Pictured in 1924, a mother and her children sit around the kitchen table of their modest tenement home, stringing together what appear to be artificial flowers. A 1913 survey of New York’s artificial-flower industry found that more than half of all production took place in tenement apartments just like this one.
These cottage industries, driven largely by the labor of women and children, provided some of the city’s poorest residents with a way to earn money from home. Alongside flower making, common forms of home-based work included embroidery, dressmaking, nut picking, cigarette rolling, and even toothbrush making.

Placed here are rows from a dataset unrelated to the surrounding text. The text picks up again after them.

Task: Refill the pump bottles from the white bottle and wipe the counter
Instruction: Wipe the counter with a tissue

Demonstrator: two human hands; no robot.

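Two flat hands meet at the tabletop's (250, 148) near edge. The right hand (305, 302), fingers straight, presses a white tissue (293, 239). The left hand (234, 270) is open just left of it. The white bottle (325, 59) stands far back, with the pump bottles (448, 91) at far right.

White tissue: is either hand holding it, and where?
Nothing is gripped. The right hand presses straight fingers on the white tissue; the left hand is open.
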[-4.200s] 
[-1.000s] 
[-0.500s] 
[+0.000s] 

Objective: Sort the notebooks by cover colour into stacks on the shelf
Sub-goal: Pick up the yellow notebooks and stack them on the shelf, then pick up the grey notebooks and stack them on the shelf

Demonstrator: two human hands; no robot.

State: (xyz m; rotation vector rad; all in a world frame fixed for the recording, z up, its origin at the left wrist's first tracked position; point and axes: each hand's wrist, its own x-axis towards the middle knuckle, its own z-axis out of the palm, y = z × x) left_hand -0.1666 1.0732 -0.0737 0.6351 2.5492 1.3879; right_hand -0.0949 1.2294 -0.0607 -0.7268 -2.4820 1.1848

Before Times Square became one of the city’s busiest thoroughfares, it was known as Longacre Square and dominated by the horse-coach trade. The arrival of the subway set its transformation in motion, drawing businesses eager to capitalize on the surge in foot traffic. The New York Times soon built its towering headquarters there, giving the area its new name. Theaters, cabaret venues, and restaurants quickly followed.
By the mid-1920s, when this photograph was taken, Times Square was rapidly evolving into the commercial hub we recognize today. Neon advertising signs lit the streets, drawing huge crowds and cementing its status as a major tourist attraction.
In the 1920s, the extravagant materialism of the Gilded Age was fading from view. The opulent mansions built by New York’s elite in the late 1800s, by then seen as excessive and outdated, were gradually demolished to make way for modern development.
This striking 1926 image shows the dismantling of one of the Vanderbilt family's mansions at 52nd Street and Fifth Avenue. This vast space was once the grand dining room, where high society had gathered for lavish dinner parties. The house was soon replaced by a skyscraper, ushering in a new era for the city.